Tapi ini benar-benar suaramu. Aku tidak bermimpi. Ya aku sedang bersamamu. Aku baru
tersadar kalau sedari tadi aku sedang tidur di kamar yang biasa kau tidur di sana. Siang ini aku
mengigau lagi untuk yang entah ke berapa. Kau tetap setia untuk menungguiku dan merawatku.
Aku mengigau seakan takut karena aku tak kan menemukanmu lagi. Takut akan ada tirai-tirai
penghalang lagi yang akan menghalangi keyakinanku dan keyakinanmu. Mengembalikan ke
dalam ruang ketidak pastian.
Aku sadar sekarang aku masih nyata di sini dalam dekapan perawatanmu. Aku sakit. Aku
demam. Tapi rasa sakit ini hanya seperti saat kau merasakan minum obat saja. Tak begitu terasa.
Justru aku sedang sakit fikir. Sedang kelelahan.
“Iyut…., jam berapa?”
“Jam 2 pak…., kamu belum sholat dhuhur…, ayo bangun kita jamaah.”
Dan inilah sasmitha itu. Kembali menghadapMu Tuhan. Disaat aku sedang tak punya
pegangan Engkau menghadirkan kekuatan lewat dia yang selalu ada untukku.
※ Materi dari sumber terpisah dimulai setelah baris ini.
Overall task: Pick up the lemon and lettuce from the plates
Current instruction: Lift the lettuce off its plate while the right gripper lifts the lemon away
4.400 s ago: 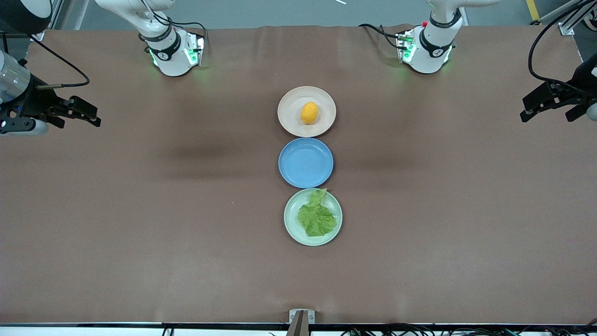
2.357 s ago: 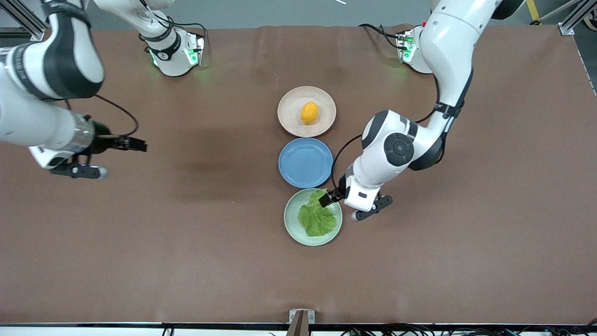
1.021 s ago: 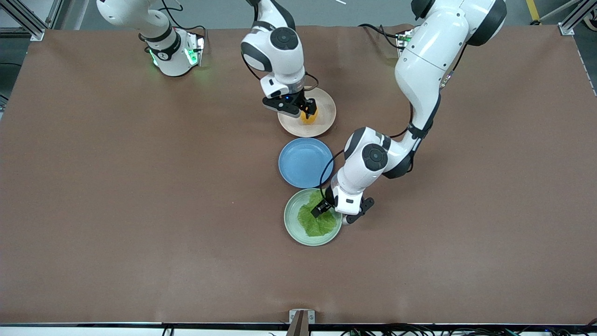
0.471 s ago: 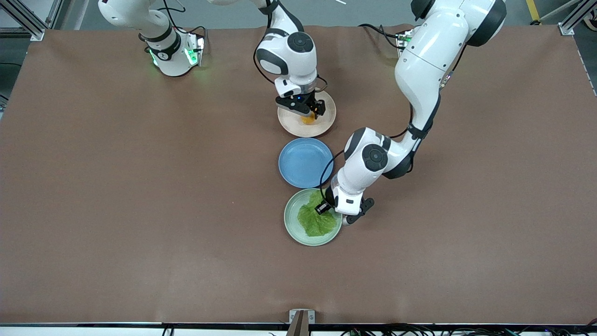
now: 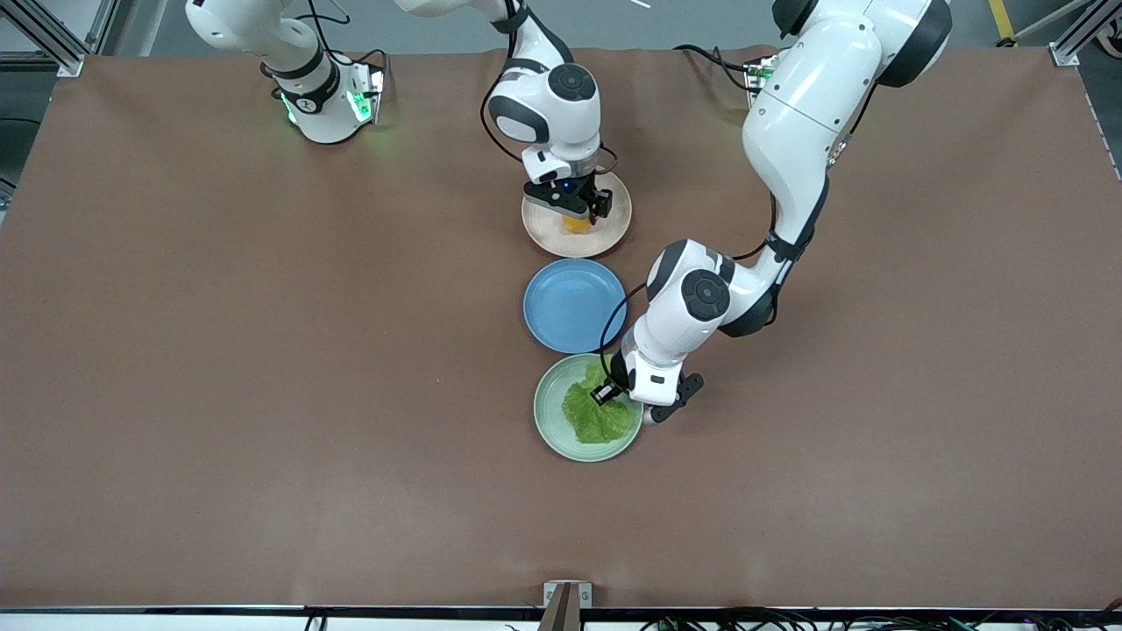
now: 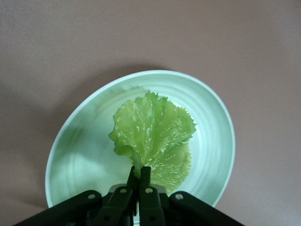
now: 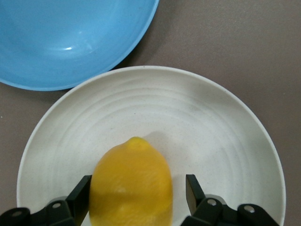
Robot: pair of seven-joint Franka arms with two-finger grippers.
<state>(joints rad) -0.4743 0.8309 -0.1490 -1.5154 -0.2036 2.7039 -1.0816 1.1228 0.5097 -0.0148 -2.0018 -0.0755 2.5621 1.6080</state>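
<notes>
Left gripper is clamped on the lettuce stem, the leaf over the mint green plate, which lies nearer the front camera than the blue plate. Right gripper straddles the lemon on the beige plate, fingers spread with a gap on one side; that plate lies farther from the camera than the blue plate.

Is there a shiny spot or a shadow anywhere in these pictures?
Right wrist view: a small white glint on the blue plate, and a soft shadow beside the lemon. Left wrist view: a dark shadow along the mint green plate.
</notes>
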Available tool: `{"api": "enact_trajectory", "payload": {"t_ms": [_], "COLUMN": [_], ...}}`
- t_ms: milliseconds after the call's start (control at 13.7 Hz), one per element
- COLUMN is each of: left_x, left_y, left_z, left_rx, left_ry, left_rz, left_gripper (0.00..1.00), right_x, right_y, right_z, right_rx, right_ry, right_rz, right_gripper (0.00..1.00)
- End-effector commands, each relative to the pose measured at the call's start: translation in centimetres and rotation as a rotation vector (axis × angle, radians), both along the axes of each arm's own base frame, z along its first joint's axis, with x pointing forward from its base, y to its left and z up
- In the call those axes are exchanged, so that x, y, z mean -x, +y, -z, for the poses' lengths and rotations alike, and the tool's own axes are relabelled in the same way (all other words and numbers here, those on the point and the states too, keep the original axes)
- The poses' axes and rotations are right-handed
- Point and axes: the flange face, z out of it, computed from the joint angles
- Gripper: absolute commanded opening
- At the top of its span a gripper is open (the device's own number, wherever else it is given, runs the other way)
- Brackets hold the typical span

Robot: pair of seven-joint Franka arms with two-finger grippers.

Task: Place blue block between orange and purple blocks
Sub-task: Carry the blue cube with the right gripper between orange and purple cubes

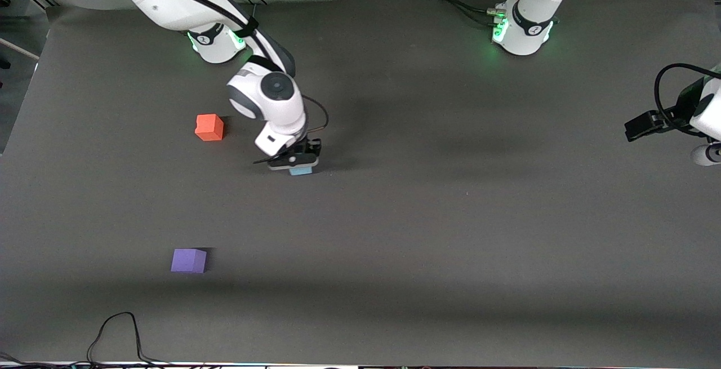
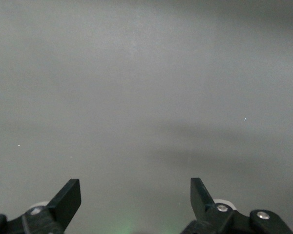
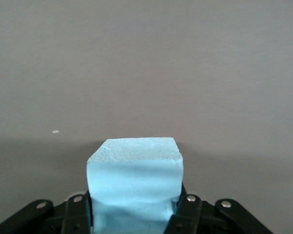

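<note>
The light blue block [image 1: 300, 170] sits in my right gripper [image 1: 295, 161], low at the grey mat in the middle of the table. In the right wrist view the blue block [image 3: 135, 181] fills the space between the shut jaws, its sides pinched in. The orange block [image 1: 209, 127] lies on the mat toward the right arm's end, farther from the front camera. The purple block [image 1: 188, 260] lies nearer to the camera, on the same end. My left gripper [image 1: 642, 126] waits open and empty at the left arm's end; its fingertips [image 2: 71, 195] show over bare mat.
The grey mat [image 1: 450, 217] covers the table. A black cable [image 1: 121, 335] loops at the mat's near edge below the purple block. Both arm bases stand along the edge farthest from the camera.
</note>
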Motion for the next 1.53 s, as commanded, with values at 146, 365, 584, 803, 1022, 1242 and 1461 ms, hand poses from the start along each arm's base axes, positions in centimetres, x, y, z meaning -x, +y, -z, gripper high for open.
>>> {"api": "enact_trajectory", "payload": {"t_ms": [146, 365, 584, 803, 1022, 1242, 1461], "left_x": [0.1, 0.3, 0.5, 0.7, 0.6, 0.4, 0.6], "left_y": [-0.1, 0.0, -0.2, 2.3, 2.4, 2.3, 2.3], "left_z": [-2.0, -2.8, -2.1, -2.4, -2.3, -2.3, -2.7], "left_rx": [0.022, 0.028, 0.020, 0.029, 0.029, 0.031, 0.032], "left_ry": [-0.026, -0.041, -0.006, 0.000, -0.003, -0.012, -0.015], "left_rz": [0.012, 0.007, 0.051, 0.088, 0.088, 0.088, 0.088], "left_gripper": [1.00, 1.00, 1.00, 1.00, 1.00, 1.00, 1.00], "right_x": [-5.6, -7.7, -7.6, -7.9, -7.9, -7.8, -7.7], "right_y": [-13.8, -22.8, -26.2, -27.5, -27.7, -27.8, -28.0], "right_z": [-9.4, -8.2, -3.4, -0.2, 1.5, 3.1, 3.9], "right_rx": [-0.114, -0.103, -0.096, -0.087, -0.083, -0.082, -0.080], "right_ry": [0.121, 0.097, 0.062, 0.051, 0.050, 0.048, 0.049], "right_rz": [-0.007, 0.096, 0.085, 0.097, 0.098, 0.104, 0.108], "right_gripper": [0.47, 0.47, 0.47, 0.47, 0.47, 0.47, 0.50]}}
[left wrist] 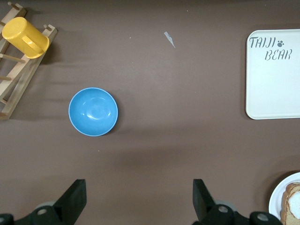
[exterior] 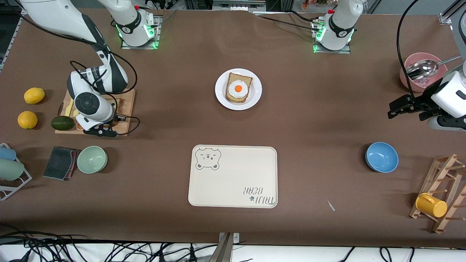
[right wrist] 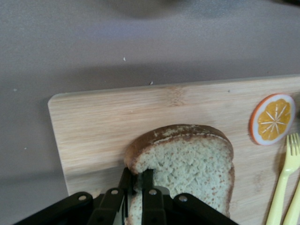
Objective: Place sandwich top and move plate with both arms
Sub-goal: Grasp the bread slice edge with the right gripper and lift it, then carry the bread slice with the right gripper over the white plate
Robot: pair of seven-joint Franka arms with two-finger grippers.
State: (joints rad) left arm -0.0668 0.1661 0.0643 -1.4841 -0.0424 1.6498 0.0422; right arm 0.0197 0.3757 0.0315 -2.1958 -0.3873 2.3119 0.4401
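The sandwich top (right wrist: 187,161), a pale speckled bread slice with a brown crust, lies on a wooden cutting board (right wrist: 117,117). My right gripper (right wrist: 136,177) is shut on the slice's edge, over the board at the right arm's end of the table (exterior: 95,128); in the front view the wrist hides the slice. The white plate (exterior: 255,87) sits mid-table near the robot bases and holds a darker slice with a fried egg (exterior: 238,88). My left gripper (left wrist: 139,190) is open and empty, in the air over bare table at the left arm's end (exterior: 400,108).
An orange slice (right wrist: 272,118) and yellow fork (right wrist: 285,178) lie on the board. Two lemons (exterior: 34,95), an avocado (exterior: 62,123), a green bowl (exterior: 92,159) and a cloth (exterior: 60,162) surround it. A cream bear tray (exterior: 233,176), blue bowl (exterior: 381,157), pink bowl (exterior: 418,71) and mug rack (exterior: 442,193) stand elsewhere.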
Disaat aku dalam
kebimbangan Engkau dekatkan dia padaku untuk mencapai ridhaMu. Aku kembali dalam
ketidakpastian ini menghadapMu bersama dengannya. Kita berdua akan kembali kepadaMu.
“Allahu akbar.”

Semarang, 22 maret 2011. 10.23 A.M
(dalam sebuah ketidakpastian di bawah atap yang sedang terombang-ambing)
untuk yang sedang ditunggu tanpa sebuah kejelasan.